◆ To do
If a line in the entries below includes "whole", pick it out and copy it.

(Material for this task begins)

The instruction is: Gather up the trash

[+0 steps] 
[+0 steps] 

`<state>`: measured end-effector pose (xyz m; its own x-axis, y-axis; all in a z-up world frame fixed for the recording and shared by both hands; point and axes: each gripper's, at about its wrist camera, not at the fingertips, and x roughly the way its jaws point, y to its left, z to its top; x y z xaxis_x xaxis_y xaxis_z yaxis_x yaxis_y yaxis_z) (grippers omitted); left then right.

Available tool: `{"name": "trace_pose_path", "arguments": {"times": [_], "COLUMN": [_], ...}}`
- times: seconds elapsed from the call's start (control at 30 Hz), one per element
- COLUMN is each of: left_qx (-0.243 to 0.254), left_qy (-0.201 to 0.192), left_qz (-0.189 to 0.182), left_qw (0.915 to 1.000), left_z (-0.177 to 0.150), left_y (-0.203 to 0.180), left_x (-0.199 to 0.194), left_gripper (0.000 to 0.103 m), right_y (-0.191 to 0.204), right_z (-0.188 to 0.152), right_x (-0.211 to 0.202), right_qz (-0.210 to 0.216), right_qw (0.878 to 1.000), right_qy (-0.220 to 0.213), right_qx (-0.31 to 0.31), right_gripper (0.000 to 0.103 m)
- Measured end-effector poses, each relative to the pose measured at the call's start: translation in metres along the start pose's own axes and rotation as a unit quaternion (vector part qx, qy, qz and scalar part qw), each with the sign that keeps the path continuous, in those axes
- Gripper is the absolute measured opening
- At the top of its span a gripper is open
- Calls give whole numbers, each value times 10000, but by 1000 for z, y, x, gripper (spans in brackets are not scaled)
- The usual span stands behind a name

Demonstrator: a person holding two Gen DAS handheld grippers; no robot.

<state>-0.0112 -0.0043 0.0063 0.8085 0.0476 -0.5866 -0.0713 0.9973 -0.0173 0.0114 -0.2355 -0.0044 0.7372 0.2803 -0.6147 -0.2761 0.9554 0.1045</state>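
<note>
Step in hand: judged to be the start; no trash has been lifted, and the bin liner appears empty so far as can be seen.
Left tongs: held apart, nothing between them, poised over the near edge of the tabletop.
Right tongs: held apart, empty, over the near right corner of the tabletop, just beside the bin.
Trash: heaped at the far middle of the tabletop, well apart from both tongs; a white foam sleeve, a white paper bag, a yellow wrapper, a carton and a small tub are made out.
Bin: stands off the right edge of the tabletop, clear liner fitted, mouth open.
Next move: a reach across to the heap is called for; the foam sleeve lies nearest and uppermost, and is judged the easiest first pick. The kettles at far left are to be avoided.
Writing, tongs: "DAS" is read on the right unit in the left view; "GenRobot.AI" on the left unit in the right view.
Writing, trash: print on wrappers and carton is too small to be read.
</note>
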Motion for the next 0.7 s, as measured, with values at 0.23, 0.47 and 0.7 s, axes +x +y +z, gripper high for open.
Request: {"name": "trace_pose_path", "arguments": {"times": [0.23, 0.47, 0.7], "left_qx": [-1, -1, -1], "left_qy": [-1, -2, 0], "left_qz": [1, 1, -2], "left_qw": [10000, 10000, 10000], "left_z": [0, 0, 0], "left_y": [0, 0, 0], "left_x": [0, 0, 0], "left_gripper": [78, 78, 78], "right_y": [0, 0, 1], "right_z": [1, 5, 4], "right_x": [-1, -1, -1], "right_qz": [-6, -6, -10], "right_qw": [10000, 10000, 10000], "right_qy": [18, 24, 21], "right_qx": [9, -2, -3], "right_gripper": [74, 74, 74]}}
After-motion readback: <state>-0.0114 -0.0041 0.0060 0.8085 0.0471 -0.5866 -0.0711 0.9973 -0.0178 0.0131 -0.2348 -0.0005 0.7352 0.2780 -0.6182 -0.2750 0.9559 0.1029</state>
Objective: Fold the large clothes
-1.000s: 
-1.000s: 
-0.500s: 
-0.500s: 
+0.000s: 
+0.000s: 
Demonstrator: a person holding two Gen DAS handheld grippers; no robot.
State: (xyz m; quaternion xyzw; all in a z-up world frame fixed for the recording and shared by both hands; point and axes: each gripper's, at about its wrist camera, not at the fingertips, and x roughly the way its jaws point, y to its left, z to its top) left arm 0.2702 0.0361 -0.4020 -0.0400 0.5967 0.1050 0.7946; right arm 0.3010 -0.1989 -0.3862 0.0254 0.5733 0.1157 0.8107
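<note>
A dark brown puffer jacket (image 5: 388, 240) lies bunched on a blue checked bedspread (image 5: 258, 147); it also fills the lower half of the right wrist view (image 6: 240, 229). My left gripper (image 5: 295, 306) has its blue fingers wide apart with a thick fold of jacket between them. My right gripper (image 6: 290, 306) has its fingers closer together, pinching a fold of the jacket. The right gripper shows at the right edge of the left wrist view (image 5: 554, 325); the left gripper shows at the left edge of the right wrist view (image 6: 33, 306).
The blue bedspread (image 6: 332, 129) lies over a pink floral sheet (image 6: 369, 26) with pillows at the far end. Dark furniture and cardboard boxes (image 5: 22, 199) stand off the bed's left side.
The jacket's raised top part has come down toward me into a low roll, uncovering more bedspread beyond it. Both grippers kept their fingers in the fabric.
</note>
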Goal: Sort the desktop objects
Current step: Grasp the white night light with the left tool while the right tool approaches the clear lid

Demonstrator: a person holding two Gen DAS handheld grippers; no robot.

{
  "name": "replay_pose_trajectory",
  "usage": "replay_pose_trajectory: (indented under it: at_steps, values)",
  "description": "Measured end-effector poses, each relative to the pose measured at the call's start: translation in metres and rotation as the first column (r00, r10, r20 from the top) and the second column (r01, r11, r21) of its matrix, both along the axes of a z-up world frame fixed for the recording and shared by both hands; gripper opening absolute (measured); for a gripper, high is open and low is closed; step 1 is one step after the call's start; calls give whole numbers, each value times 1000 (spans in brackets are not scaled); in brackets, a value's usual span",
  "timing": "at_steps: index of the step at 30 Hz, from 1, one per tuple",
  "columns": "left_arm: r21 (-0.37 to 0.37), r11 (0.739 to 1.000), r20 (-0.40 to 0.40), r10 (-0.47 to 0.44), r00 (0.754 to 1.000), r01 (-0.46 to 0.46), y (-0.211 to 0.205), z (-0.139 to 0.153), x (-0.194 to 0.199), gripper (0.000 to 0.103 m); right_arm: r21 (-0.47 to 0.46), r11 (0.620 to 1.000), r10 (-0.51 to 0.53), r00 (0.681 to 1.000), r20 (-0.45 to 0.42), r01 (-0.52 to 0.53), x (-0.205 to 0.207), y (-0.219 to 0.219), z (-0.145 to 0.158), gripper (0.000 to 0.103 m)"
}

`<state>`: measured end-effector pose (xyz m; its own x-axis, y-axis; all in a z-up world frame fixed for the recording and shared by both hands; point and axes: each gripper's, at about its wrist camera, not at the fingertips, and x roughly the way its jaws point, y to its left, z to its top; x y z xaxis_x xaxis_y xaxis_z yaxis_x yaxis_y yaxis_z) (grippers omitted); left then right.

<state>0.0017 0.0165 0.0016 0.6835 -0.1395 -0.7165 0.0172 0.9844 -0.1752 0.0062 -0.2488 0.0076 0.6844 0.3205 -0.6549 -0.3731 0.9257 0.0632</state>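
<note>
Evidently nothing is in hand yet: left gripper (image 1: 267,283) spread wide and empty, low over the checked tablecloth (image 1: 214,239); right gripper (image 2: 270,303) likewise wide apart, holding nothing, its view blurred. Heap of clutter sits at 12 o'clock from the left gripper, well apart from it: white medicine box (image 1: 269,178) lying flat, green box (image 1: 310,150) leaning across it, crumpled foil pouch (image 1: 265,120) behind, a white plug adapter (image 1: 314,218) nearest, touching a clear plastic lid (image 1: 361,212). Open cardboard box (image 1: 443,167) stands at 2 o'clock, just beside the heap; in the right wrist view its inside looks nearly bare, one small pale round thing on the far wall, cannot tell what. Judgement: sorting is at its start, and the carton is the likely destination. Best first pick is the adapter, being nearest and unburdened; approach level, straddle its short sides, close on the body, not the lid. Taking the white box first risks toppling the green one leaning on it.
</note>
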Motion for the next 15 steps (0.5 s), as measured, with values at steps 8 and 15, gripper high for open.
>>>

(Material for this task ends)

◆ Exercise response
- Calls give whole numbers, each value times 10000, but by 1000 for z, y, x, gripper (spans in brackets are not scaled)
  "description": "Measured end-effector poses, each relative to the pose measured at the call's start: translation in metres and rotation as the first column (r00, r10, r20 from the top) and the second column (r01, r11, r21) of its matrix, both along the axes of a z-up world frame fixed for the recording and shared by both hands; gripper opening absolute (measured); for a gripper, high is open and low is closed; step 1 is one step after the call's start; calls give whole numbers, each value times 1000 (spans in brackets are not scaled); in brackets, a value's usual span",

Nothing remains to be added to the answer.